### Problem details
Treat the line containing "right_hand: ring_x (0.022" as the last one, and return every line exactly from the first line of the material below up to it.

### Given material
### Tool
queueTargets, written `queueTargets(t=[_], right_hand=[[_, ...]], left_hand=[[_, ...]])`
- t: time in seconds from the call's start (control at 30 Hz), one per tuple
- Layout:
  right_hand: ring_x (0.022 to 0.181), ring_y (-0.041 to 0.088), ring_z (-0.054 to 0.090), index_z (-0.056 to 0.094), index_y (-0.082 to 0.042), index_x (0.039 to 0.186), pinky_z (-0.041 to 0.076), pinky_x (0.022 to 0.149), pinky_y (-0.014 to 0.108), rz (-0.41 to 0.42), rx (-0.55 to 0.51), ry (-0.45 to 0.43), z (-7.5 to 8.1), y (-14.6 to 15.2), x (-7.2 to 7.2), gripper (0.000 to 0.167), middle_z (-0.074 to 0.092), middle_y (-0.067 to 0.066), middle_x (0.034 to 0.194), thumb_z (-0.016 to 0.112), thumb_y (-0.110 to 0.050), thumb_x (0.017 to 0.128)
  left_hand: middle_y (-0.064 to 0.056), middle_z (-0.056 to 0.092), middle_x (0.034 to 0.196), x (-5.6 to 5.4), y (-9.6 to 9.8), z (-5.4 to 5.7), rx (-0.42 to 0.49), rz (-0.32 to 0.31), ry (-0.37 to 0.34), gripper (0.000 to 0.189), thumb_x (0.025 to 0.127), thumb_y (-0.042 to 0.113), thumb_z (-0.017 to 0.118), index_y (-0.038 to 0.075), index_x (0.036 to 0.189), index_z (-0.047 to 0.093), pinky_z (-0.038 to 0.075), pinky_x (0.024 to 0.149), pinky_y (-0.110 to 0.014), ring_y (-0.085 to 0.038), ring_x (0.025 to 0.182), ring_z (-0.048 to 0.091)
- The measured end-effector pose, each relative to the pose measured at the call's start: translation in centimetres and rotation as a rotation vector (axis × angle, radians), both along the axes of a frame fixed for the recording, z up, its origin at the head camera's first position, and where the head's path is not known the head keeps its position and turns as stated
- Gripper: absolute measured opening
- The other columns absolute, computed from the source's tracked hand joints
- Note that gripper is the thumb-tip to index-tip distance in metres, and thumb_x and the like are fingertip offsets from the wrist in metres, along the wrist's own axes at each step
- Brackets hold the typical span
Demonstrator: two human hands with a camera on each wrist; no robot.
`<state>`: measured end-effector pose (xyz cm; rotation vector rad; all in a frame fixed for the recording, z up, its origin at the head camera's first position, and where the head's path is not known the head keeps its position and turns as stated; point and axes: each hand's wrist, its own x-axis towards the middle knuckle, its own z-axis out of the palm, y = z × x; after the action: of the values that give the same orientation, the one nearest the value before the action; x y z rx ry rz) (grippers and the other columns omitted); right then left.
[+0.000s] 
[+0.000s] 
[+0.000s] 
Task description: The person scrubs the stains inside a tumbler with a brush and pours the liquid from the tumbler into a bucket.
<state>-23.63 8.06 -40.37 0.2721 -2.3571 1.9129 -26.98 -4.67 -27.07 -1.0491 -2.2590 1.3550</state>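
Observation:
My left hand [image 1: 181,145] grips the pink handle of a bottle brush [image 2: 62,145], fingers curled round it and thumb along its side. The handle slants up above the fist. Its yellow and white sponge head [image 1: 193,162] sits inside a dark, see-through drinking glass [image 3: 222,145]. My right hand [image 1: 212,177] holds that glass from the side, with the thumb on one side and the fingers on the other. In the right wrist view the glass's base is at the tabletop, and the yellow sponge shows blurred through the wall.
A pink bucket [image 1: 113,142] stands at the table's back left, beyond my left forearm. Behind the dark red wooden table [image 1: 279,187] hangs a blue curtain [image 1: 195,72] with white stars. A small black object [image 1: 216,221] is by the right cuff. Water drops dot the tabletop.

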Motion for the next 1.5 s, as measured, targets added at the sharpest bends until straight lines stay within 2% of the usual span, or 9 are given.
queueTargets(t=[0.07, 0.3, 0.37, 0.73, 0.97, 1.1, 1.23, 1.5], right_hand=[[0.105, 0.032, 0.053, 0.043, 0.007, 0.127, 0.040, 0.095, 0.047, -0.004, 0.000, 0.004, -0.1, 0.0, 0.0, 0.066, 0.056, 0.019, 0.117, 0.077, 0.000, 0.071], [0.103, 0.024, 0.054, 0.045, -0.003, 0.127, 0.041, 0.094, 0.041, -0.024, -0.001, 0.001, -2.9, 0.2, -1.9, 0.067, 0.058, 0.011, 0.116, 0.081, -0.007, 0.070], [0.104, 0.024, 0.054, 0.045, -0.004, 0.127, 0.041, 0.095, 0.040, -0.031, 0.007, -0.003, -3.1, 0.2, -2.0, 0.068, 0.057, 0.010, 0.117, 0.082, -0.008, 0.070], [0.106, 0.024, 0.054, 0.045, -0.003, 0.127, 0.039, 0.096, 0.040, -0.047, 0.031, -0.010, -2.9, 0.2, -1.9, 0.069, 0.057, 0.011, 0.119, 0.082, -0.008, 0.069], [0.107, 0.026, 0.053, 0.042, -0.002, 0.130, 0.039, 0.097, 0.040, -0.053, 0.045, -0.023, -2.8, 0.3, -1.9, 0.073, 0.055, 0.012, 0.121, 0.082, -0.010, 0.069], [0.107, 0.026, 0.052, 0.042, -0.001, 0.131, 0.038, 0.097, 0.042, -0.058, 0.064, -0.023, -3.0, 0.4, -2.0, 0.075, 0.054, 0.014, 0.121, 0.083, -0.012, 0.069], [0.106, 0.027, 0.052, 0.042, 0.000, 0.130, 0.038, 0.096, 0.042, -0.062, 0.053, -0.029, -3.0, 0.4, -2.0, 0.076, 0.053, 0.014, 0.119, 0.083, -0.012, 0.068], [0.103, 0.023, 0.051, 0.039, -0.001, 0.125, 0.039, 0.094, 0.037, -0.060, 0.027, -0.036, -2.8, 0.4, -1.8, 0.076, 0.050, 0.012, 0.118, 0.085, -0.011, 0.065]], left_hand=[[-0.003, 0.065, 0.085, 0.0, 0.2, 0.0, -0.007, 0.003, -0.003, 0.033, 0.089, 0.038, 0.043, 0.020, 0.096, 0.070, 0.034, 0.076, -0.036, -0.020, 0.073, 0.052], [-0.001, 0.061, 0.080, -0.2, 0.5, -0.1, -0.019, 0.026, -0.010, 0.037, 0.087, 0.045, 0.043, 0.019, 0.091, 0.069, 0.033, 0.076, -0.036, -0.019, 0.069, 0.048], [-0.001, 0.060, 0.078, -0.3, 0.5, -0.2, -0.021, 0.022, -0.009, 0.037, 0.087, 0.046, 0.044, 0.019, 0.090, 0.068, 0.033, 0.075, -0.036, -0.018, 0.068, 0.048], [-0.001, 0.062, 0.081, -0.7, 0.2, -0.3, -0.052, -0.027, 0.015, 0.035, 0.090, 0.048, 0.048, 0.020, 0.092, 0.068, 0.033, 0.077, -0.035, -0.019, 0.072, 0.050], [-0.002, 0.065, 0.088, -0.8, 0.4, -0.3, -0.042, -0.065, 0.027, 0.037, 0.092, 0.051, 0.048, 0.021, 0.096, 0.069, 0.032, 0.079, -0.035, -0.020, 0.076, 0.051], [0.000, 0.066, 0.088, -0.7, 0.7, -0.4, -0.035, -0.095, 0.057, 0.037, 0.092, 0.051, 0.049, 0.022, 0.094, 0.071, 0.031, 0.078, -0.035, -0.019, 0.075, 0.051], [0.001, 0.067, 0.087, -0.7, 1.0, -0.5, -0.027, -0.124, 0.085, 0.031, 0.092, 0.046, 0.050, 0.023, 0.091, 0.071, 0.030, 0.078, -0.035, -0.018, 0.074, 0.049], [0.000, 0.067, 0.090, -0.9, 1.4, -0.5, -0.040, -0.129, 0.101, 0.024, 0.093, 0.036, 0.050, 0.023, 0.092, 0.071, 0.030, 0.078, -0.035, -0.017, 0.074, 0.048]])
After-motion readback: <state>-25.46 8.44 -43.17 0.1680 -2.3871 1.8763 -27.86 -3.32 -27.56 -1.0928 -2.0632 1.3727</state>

### Answer for this exercise
### Tool
queueTargets, written `queueTargets(t=[_], right_hand=[[_, ...]], left_hand=[[_, ...]])`
- t: time in seconds from the call's start (control at 30 Hz), one per tuple
- Layout:
  right_hand: ring_x (0.022 to 0.181), ring_y (-0.041 to 0.088), ring_z (-0.054 to 0.090), index_z (-0.056 to 0.094), index_y (-0.082 to 0.042), index_x (0.039 to 0.186), pinky_z (-0.041 to 0.076), pinky_x (0.022 to 0.149), pinky_y (-0.014 to 0.108), rz (-0.41 to 0.42), rx (-0.55 to 0.51), ry (-0.45 to 0.43), z (-7.5 to 8.1), y (-14.6 to 15.2), x (-7.2 to 7.2), gripper (0.000 to 0.167), middle_z (-0.074 to 0.092), middle_y (-0.067 to 0.066), middle_x (0.034 to 0.194), thumb_z (-0.016 to 0.112), thumb_y (-0.110 to 0.050), thumb_x (0.017 to 0.128)

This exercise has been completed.